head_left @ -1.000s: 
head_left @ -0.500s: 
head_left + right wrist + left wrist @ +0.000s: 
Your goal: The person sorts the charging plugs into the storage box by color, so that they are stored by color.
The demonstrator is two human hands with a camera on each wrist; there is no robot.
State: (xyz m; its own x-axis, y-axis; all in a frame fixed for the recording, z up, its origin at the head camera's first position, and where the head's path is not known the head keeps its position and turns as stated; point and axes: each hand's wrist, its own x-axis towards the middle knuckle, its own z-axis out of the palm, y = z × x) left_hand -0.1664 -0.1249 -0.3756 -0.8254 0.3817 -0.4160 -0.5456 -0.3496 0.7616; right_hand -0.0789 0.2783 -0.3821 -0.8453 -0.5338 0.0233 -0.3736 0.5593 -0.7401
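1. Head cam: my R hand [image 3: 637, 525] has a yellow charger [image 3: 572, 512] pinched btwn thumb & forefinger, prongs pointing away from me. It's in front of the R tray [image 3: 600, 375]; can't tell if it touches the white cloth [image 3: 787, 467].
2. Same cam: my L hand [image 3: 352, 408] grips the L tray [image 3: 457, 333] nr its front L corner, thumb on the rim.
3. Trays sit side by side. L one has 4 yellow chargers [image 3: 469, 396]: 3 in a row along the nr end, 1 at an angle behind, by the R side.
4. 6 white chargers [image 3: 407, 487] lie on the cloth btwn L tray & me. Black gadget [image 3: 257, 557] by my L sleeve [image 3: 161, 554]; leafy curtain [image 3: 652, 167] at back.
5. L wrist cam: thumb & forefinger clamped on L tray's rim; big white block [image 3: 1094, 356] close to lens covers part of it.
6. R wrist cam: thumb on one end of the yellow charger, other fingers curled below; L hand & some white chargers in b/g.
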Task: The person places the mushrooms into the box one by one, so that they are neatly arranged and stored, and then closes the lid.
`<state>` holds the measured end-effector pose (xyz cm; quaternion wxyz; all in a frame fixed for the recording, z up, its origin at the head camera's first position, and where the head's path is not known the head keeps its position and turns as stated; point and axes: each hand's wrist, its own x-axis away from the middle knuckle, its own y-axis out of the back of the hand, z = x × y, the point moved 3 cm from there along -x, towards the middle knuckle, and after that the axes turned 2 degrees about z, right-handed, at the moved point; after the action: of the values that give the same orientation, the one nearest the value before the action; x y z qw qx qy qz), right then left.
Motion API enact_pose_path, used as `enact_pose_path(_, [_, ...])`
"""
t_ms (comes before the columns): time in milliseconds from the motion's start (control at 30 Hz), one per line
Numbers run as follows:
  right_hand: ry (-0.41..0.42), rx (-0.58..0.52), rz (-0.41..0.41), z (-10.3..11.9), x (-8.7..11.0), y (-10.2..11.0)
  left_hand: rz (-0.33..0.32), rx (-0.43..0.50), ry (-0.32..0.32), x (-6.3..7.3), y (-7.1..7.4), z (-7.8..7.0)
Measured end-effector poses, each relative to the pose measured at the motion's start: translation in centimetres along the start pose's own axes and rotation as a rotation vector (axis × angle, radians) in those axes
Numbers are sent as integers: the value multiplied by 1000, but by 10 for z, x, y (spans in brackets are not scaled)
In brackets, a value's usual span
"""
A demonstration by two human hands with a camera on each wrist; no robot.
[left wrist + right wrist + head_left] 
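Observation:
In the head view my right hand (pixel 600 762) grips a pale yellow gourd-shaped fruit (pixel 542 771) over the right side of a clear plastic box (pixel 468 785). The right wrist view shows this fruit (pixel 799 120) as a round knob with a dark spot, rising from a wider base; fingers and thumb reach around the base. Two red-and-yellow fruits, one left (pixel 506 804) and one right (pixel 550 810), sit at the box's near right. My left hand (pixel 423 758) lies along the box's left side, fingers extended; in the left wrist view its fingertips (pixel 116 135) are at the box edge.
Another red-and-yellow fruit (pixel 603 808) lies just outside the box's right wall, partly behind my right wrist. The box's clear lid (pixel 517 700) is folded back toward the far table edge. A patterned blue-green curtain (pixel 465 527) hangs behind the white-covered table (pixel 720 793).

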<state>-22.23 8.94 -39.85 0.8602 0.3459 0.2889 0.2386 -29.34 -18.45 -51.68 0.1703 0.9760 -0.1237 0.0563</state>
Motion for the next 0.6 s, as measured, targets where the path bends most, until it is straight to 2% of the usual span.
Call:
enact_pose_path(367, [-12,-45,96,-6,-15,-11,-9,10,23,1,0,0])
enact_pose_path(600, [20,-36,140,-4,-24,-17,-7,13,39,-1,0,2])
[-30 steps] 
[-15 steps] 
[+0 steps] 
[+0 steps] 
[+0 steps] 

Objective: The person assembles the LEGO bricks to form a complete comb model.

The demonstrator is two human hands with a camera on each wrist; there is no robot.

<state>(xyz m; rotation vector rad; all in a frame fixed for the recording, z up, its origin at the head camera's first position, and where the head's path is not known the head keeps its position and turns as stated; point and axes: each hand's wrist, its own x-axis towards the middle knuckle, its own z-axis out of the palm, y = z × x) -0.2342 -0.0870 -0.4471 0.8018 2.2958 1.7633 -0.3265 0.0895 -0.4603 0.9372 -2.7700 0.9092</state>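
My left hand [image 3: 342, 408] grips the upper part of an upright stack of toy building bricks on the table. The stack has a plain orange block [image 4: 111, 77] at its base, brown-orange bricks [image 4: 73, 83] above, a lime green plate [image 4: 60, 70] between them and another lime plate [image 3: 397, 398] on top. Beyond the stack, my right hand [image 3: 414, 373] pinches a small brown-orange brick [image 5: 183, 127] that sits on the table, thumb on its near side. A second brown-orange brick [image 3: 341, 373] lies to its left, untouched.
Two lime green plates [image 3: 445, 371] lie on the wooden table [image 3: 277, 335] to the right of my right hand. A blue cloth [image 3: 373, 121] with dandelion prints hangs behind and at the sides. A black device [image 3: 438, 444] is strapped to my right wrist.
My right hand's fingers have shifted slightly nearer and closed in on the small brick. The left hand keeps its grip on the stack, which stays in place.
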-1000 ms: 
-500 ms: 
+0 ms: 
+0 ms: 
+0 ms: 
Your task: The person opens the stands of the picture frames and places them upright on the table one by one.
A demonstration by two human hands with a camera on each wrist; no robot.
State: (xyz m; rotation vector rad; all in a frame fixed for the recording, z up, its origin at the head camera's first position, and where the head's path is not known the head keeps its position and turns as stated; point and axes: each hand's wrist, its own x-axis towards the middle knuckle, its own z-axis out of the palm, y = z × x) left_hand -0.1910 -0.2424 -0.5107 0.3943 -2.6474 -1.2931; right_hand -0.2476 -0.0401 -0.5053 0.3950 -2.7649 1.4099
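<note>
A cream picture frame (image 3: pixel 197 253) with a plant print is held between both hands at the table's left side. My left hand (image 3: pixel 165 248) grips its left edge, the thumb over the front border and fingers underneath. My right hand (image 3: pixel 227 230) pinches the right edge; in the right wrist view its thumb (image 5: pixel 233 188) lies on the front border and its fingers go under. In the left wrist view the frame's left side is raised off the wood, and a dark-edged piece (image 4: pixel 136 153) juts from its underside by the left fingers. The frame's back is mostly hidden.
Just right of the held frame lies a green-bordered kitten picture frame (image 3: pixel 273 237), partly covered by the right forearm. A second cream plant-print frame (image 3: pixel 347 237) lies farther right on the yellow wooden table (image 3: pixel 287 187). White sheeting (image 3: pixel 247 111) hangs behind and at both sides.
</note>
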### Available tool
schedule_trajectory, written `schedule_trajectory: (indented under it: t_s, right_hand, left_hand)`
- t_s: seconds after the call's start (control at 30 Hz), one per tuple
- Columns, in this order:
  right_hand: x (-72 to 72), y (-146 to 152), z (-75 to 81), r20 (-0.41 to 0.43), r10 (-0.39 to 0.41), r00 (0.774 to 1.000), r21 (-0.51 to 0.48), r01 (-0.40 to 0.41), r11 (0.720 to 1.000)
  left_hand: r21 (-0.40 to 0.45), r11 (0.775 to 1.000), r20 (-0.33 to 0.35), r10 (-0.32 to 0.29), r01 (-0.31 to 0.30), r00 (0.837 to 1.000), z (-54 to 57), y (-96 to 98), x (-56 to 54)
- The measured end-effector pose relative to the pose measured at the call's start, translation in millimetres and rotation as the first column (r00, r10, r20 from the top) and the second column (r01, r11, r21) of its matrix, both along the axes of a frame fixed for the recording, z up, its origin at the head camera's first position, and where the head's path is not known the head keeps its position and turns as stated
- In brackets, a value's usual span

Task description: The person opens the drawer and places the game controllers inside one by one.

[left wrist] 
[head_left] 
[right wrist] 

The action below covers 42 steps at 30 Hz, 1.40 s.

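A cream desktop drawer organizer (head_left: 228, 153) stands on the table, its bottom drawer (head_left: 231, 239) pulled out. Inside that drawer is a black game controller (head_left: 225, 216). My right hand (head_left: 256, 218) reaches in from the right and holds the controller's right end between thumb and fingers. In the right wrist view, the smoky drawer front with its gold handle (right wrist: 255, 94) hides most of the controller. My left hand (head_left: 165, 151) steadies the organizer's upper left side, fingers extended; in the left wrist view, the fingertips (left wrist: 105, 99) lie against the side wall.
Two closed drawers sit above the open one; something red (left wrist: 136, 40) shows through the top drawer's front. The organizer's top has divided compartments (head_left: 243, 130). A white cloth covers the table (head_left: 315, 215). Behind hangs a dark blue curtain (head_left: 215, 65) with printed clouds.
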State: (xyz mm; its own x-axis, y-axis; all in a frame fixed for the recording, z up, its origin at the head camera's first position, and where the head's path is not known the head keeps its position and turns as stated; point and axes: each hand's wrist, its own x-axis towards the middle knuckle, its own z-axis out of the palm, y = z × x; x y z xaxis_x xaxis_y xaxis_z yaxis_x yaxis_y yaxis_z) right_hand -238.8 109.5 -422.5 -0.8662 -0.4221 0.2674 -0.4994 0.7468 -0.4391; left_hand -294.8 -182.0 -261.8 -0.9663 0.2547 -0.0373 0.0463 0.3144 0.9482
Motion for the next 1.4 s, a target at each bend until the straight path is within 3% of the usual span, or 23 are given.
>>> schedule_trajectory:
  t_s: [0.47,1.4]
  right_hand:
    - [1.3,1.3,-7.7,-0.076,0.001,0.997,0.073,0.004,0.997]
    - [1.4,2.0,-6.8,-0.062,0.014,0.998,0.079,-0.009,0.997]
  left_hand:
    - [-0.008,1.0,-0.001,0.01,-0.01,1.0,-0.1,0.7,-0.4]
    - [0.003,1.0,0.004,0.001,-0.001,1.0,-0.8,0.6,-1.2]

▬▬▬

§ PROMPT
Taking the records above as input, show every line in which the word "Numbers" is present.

§ ANSWER TO THE EXERCISE
Numbers run as follows:
Numbers are sent as integers: the value multiplied by 1000, but by 10 for z, x, y (spans in brackets are not scaled)

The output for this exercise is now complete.